Thursday, December 07, 2006

Chewing the Fat

Tuesday, the New York Board of Health unanimously voted to ban trans fat in all of New York restaurants. The ban will not take effect immediately, but the Board expects all of New York’s restaurants to be trans fat free as of July 2008.

Nutritionists across the country have applauded the decree, and have claimed that trans fats are worse than saturated fats as they both increase bad cholesterol and simultaneously decrease good cholesterol. Considering the disastrous effects of obesity as well as our national failure to combat the disease, the ban might just be the start of something both remarkably healthy and necessary: indeed, the city of Chicago has proposed a similar ban. Even multi-million, multi-national fast food chains have either already voluntarily stopped cooking with trans fats (KFC) or have begun researching trans fats alternatives (Wendy’s, I think).

Despite these obvious and admitted benefits, I’m still grappling with the Board of Health’s recent decision. Perhaps some form of libertarianism initiates my discomfort. I think this decree reeks of over-governance, perhaps of the worst kind of hold-your-hand liberalism. I felt the same about the V-chip push years ago, those cute little substitutes that let parents off the hook and keep their children from stumbling across sex, drugs and rock ‘n roll. But V-chips never became law.

The Board of Health and other nutritionists have defended the ban, equating trans fats with slow-acting poisons. In some of the reports I have read, defenders will say that arsenic might taste good in food, but it’s the responsibility of the government (municipal, state, federal, what have you) to protect its citizens from a known poison. The same, they reason, goes for trans fats.

But interestingly, as of right now there’s nothing illegal about trans fats at all, at least outside of New York. The Food and Drug Administration has approved trans fats. I imagine that somewhere in the FDA’s tomes there’s a clause or section barring restaurateurs and chefs from lacing their food with arsenic (and if not, there probably should be). But as of right now, Washington says it’s OK to cook with.
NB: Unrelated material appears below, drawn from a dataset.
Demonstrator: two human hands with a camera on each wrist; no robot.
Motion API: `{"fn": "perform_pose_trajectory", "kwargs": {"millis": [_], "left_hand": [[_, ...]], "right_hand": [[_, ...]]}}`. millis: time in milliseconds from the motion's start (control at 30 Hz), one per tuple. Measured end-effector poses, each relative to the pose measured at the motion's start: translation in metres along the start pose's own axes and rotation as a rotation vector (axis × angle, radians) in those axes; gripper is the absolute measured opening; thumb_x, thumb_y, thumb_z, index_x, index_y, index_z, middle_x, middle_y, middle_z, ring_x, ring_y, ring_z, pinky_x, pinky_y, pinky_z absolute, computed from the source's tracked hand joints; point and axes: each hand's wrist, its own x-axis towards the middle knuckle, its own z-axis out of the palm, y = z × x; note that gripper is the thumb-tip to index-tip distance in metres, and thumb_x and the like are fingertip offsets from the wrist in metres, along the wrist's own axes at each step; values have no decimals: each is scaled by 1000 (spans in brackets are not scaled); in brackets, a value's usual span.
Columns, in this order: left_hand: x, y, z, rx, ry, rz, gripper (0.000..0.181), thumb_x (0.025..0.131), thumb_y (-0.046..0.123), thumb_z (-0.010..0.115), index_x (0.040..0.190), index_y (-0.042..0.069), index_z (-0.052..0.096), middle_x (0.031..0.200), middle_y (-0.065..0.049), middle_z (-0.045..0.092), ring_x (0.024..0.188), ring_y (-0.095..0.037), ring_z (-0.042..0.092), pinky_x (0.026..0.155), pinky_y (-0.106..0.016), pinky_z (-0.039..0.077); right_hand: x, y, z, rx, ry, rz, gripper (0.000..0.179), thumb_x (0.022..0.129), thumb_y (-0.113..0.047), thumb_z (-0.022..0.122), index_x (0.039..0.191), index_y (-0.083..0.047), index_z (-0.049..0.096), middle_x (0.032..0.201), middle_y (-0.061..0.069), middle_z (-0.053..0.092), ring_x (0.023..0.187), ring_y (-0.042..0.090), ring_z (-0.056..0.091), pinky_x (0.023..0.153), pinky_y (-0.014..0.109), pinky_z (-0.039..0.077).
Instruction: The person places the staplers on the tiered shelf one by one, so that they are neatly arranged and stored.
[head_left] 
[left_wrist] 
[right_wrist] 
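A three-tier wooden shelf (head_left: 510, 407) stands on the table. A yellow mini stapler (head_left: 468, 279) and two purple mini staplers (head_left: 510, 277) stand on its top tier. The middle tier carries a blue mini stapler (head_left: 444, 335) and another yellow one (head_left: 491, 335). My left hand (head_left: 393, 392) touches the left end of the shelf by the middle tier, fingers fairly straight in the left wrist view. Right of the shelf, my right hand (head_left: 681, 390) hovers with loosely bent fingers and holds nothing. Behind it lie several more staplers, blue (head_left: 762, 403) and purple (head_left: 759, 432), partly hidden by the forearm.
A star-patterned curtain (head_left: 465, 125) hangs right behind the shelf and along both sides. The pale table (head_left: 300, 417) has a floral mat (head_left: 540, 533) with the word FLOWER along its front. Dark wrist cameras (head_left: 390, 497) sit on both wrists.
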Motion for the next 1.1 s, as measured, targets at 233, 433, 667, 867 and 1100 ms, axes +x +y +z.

The National Restaurant Association says that banning trans fats sets us on a slippery slope, and that slope might be slippery because it’s been greased with cooking oils. Precedent could push municipal, state or federal government to ban (beloved) bacon, or as Nick Naylor had it in “Thank You for Smoking”, Vermont’s cheddar cheese. These fatty foods, not necessarily made with trans fats but certainly high in saturated fat, could be reasoned to act as even slower-acting poisons like their recently-banned cousin. Depending on how you look at it, this precedent might lead to fitter Americans or to an unnavoidable infringement on our inalienable rights.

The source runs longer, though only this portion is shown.